There is an obvious sense of ritual about the process. Laying out the tools. Stropping the blades. Testing their sharpness against the hair on my left arm.
When speaking of ceremony, we often talk of entering liminal space; of crossing a line into that place where one experiences directly the presence of something beyond words – something powerful, unknown, and unknowable.
And yet, there is also an awareness of something familiar.
There’s a definite feeling of coming home…although we’re not quite certain what – or where – that home even is.
I find myself entering this place almost every time I pick up my tools to carve. Even if the billet I’m working on is as square as my current level of mastery will allow. Even if the template is precisely traced and my tools honed to their keenest edge, there’s still a bit of the Trickster in the recipe: a hidden inclusion in the wood, a random twisting of the grain, the occasional exchange of greetings with a neighbor walking by that momentarily pulls me back across the line from that place of silence and mystery.
And yet, these things are all still part of the ritual. Their very presence changes the objects in my hands; changes the hands themselves. It’s this transformative quality that lures me to the ceremony of this work – the slow and determined removal of excess matter obscuring the truth of whatever lies beneath it…
My brother in-law came over on the weekend and we installed an electric awning over the postage stamp-sized slab of concrete in the back yard that passes for our patio. Afterwards I dug out the furniture we had buried away and knocked together a small coffee table from some of the scrap wood that’s been accumulating in the garage.
It’s not exactly top of the line furniture, but it answers to the work it’s called to do, and has just enough dents, gouges, and imperfections to bless it with what a more gracious observer might refer to as “a rustic sort of character”. I torched and sanded the table before I sealed it, and the ordeal seems to have reawakened something inside the wood.
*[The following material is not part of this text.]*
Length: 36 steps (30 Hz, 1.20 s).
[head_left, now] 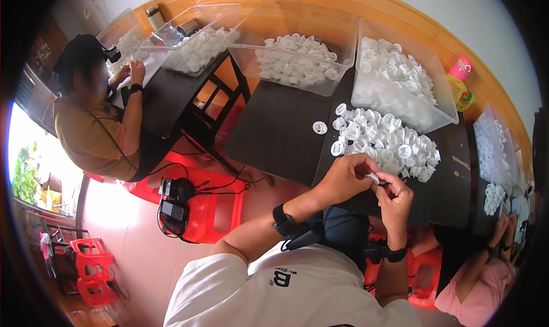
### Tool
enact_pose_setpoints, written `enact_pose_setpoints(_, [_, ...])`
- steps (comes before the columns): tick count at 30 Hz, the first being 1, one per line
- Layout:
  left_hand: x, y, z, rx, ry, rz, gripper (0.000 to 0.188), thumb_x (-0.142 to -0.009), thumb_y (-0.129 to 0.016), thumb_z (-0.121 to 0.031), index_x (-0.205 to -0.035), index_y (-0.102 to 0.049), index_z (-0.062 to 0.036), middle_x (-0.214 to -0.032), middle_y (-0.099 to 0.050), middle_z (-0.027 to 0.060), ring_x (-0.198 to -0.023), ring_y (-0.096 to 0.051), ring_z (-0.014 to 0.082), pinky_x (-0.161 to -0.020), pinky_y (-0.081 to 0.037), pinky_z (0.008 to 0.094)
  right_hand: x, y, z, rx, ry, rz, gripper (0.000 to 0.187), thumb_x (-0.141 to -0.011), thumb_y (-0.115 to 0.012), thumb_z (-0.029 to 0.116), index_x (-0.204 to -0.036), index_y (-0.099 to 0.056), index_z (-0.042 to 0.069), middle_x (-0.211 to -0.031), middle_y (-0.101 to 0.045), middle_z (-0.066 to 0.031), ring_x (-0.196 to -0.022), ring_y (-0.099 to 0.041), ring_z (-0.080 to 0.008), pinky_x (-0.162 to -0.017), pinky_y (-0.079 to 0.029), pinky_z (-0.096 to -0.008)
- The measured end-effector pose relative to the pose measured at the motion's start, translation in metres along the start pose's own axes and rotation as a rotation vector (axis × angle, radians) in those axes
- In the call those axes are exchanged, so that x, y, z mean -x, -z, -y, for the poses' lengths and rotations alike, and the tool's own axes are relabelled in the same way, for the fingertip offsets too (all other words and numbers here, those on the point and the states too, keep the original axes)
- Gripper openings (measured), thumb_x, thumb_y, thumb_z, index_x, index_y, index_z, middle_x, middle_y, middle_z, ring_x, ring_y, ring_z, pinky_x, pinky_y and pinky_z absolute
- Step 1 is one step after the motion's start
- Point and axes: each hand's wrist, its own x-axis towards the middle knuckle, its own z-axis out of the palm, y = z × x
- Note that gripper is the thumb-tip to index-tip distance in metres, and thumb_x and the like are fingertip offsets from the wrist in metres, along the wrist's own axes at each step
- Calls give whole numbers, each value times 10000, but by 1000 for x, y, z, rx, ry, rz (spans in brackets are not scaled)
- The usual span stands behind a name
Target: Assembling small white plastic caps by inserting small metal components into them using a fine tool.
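My left hand (346,177) and my right hand (396,198) meet above the near edge of the dark table. Between their pinched fingertips is a small white plastic part (373,178), mostly covered by the fingers. Just beyond them lies a heap of white round plastic parts (377,135), some showing a ring-shaped rim. One loose white part (319,127) sits apart, left of the heap. Both my wrists wear black bands.
Behind the heap stand clear bins of white parts, one at right (400,112) and one in the middle (320,84). A pink-lidded container (461,68) is beyond. Co-workers sit at left (94,127) and right (477,284). A red stool (214,212) holds a black headset (174,207).
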Motion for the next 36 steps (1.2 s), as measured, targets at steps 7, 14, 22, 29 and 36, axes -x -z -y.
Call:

But isn’t that what ordeals often do?
I’m reminded of the difficulties I’ve faced during my recovery work; the dents and gouges – visible and invisible – that mark the trials of growing up as the child of an alcoholic and emotionally unstable father, and a fiercely and terminally codependent mother.
These experiences have shaped me accordingly; sanded away a few of my straighter edges…left me a good deal more than a little bit scrappy. And yet, in spite of – or perhaps more accurately, because of – all of this, I seem to notice that nearly every day something else inside me reawakens…
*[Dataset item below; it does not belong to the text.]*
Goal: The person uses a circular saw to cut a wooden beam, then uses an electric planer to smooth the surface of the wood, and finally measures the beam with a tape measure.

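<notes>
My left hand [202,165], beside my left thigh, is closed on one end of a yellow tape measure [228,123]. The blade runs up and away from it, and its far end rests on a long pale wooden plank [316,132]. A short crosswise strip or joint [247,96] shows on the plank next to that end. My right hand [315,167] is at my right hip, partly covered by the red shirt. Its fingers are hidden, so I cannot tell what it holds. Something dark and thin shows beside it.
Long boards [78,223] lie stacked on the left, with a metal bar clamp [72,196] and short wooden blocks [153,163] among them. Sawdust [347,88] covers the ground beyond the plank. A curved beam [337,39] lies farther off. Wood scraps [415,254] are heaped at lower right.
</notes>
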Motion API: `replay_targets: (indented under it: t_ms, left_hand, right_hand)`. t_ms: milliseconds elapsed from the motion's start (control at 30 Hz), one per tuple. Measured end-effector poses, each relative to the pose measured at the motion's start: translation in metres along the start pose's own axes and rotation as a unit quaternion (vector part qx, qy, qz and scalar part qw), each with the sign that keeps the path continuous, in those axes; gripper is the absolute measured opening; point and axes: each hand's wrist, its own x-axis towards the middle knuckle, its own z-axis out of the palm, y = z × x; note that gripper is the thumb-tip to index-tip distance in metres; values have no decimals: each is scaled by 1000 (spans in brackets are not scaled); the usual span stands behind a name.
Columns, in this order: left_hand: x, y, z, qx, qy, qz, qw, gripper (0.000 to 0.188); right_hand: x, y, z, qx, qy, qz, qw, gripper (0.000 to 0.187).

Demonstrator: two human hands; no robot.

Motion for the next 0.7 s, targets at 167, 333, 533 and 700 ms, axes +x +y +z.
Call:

Of the many things in this life for which I am grateful, the two that currently come to mind are my spiritual practice (and the healing and community it has provided), and the afternoons I get to spend out in the garage chipping away at a billet of wood, trying to uncover the treasure hidden inside it.
It’s important to remember that these two things aren’t necessarily unrelated.
The rough-cut spoon in the picture above comes from a Cherry tree on a property in Pennsylvania where I’ve danced and prayed; laughed and sweat. Like the sap in the wood, these experiences have soaked deeply into my bones. They’ve nourished me. And they’ve shaped my life in ways my linear mind could never have imagined.
It’s not so much a matter of planning as it is a product of surrender; a willingness to step aside and allow something unintended to happen simply because it feels right. There’s more at work here than hand and mind and eye. There’s a deep-down shaping that can only be accomplished by heart and soul and Spirit – and even then, the material must be ready.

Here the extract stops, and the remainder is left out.